(Stored dataset items)

--

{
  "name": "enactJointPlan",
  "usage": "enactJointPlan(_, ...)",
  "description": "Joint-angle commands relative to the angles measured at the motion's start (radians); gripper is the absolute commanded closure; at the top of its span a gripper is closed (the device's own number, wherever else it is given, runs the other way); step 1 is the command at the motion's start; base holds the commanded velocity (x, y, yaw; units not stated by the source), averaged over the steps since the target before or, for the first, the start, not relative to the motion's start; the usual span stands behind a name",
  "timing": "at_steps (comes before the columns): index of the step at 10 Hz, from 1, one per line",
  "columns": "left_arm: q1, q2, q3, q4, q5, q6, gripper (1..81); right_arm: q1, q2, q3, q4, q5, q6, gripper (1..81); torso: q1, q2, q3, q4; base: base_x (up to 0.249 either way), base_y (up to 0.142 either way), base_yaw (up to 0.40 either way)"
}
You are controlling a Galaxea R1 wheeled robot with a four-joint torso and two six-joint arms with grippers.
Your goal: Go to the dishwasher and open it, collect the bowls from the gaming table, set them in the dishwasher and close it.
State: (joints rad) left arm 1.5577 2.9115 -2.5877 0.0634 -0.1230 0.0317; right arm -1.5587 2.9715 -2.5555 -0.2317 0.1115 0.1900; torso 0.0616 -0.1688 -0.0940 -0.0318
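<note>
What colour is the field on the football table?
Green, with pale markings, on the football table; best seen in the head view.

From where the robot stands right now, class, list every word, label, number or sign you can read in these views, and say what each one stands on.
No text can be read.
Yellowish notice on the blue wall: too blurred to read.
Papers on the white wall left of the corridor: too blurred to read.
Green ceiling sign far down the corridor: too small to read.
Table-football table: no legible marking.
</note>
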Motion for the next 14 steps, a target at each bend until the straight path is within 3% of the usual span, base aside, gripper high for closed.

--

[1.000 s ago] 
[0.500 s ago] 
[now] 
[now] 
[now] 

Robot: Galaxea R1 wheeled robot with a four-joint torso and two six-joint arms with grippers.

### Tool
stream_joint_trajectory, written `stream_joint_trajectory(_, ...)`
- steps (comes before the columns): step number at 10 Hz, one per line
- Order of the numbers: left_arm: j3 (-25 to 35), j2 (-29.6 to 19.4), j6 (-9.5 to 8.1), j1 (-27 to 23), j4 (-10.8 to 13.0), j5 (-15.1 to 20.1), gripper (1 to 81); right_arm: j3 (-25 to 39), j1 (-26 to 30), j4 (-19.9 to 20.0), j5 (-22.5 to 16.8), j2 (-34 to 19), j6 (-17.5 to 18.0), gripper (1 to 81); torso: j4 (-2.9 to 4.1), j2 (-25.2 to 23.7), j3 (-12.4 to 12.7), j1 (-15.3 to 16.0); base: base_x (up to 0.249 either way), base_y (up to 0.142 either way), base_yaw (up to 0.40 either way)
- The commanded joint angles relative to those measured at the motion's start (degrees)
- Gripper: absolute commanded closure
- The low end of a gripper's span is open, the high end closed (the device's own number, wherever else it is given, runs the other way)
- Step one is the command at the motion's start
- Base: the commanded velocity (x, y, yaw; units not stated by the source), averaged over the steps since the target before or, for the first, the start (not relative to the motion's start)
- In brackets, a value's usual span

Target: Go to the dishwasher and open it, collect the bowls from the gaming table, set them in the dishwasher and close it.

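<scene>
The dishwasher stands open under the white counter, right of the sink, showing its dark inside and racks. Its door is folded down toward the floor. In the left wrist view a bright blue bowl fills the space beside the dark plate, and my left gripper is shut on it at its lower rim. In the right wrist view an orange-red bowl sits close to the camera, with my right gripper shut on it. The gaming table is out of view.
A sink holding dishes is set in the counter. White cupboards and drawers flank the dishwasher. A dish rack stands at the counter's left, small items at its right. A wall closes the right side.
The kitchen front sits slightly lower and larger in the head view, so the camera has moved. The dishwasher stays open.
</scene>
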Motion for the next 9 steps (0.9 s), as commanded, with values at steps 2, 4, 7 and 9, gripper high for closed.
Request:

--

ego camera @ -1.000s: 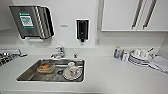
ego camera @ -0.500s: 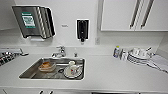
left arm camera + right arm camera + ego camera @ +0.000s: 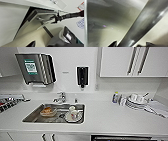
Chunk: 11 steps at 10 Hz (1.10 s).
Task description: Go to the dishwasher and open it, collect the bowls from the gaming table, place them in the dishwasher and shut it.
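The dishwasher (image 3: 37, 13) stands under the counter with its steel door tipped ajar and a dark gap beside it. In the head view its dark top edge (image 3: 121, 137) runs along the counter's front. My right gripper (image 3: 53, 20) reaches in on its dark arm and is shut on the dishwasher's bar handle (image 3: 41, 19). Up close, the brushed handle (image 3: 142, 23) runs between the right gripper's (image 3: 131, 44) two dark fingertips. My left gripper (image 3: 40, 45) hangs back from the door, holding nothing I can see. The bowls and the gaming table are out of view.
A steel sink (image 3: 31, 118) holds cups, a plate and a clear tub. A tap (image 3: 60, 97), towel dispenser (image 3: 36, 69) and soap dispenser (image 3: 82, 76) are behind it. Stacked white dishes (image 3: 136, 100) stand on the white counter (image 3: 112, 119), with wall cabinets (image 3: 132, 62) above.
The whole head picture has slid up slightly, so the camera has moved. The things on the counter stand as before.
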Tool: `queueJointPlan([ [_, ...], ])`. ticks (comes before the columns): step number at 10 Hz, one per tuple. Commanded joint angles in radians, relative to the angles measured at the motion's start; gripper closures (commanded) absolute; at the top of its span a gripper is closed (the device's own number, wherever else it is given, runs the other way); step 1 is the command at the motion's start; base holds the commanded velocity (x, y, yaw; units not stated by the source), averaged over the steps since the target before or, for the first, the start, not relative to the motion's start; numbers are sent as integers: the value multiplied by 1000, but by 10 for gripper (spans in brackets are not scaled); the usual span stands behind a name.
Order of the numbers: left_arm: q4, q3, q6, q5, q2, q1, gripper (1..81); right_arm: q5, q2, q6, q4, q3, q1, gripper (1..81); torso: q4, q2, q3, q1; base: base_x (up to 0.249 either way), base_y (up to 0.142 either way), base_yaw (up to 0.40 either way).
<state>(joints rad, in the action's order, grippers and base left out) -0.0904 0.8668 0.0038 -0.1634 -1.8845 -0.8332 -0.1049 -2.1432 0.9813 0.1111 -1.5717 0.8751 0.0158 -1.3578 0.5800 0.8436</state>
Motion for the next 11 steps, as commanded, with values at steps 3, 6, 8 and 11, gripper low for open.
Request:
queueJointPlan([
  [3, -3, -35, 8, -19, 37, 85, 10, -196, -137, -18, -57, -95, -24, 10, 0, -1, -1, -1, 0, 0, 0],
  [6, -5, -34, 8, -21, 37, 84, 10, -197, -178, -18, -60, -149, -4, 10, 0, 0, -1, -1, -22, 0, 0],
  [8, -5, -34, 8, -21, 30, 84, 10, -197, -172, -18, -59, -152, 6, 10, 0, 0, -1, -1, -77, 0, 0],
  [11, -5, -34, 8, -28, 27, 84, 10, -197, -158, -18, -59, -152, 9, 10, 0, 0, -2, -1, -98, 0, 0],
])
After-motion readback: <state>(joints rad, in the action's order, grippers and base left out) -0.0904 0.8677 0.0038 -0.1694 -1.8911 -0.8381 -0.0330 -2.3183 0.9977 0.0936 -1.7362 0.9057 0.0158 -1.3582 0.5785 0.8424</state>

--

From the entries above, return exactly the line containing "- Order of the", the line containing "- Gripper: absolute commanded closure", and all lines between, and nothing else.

- Order of the numbers: left_arm: j3 (-25 to 35), j2 (-29.6 to 19.4), j6 (-9.5 to 8.1), j1 (-27 to 23), j4 (-10.8 to 13.0), j5 (-15.1 to 20.1), gripper (1 to 81); right_arm: j3 (-25 to 39), j1 (-26 to 30), j4 (-19.9 to 20.0), j5 (-22.5 to 16.8), j2 (-34 to 19), j6 (-17.5 to 18.0), gripper (1 to 81); torso: j4 (-2.9 to 4.1), j2 (-25.2 to 23.7), j3 (-12.4 to 12.7), j1 (-15.3 to 16.0); base: base_x (up to 0.249 either way), base_y (up to 0.142 either way), base_yaw (up to 0.40 either way)
- The commanded joint angles relative to those measured at the motion's start (degrees)
- Gripper: absolute commanded closure

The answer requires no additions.